Tides is the story of Dr. Winifred Eurus, a xenobiologist trapped on an unfamiliar planet with hostile tidal forces. She must use her wits, sarcasm and intellectual curiosity to survive long enough to be rescued. But there might be more to life on this planet than she expected. . .

Find us at and follow @TidesPodcast on Twitter or Tumblr

Music in intro is "Shimmer" by Scott Holms and the ending music is "Drift" by Scott Holms. 

Sound effects include those that were previously credited and:

 "Buttons Sci-Fi (Multi One Shot)" by julius_galla on

 "Computer Beeps.wav" by spoonsandlessspoons on

Other sound effects used in this trailer were either downloaded in accordance with their copyright or were created for the use in this podcast. 


Winifred Eurus: So, and that’s why the . . . Stevens? . . . Stevens you went quiet again, are you still here?

Victor Stevens: Still here! Go on.

Eurus: That’s why the algae is so integral, Stevens, especially the collection of it in the empty shell. Now, have you managed to analyze the data I sent back from the sub?

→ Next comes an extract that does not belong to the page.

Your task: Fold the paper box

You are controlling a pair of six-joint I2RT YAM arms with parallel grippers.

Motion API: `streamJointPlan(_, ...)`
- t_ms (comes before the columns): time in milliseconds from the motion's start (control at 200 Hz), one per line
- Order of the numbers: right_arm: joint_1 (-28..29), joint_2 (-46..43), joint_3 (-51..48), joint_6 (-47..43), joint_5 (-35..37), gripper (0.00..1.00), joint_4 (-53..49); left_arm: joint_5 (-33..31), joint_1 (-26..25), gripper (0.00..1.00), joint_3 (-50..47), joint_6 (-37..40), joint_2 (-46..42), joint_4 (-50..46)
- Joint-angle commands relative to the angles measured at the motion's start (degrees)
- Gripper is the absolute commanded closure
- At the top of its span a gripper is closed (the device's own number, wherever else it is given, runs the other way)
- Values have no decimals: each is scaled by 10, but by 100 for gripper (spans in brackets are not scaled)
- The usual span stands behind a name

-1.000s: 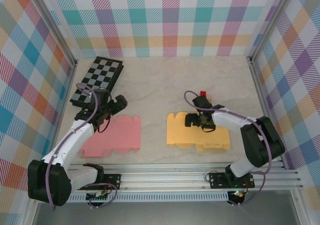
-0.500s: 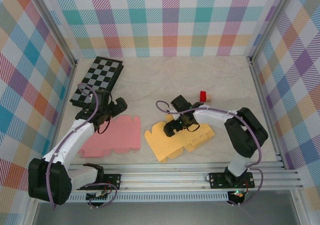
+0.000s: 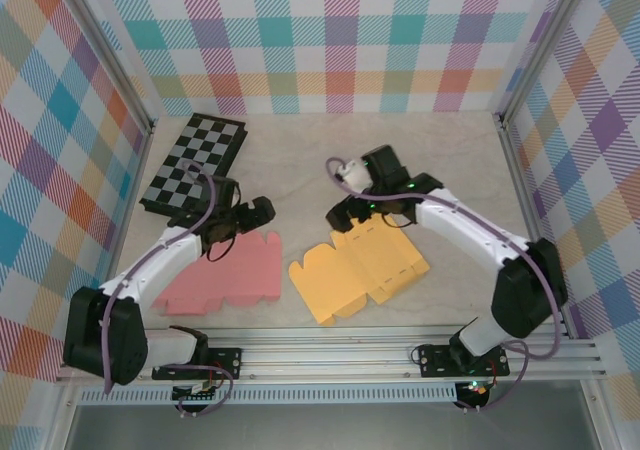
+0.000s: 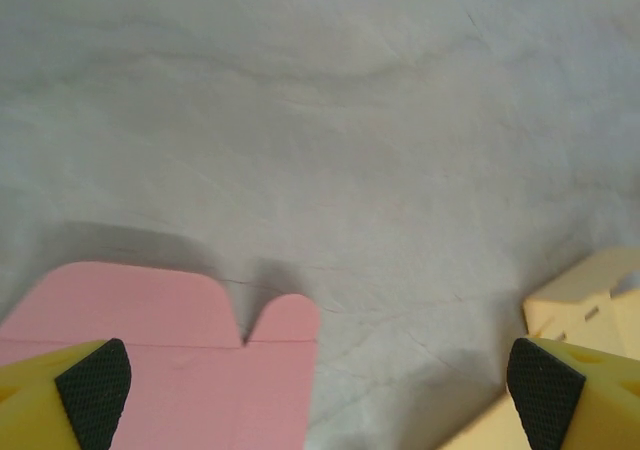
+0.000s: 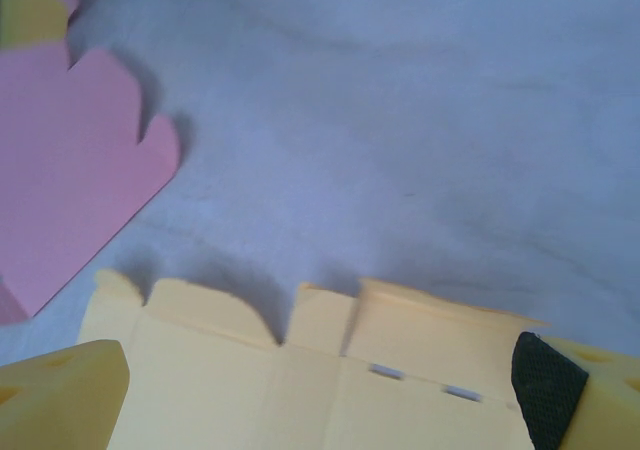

Stevens: Sure, yeah, really interesting. We’ve got chemical profiles on the fish species you sampled, plenty of images to look through. Some of these substances are really exotic stuff, I gotta tell you -

Eurus: Yeah yeah, great. Pull up an algae slide -

Stevens: Okay -

Eurus: - and take a look at it for me. See that large vacuole? At least three times the size, proportionally, as plant cells, so what I’m wondering is -

Stevens: Why so much space?

Eurus: Exactly.

Stevens: Well, the lunar winters here are -

Eurus: Sure. Explains the hugely oversized lipid and carbohydrate storage. Or, stuff similar to that, at least. I want to collect some samples to assess potential for biofuels usage.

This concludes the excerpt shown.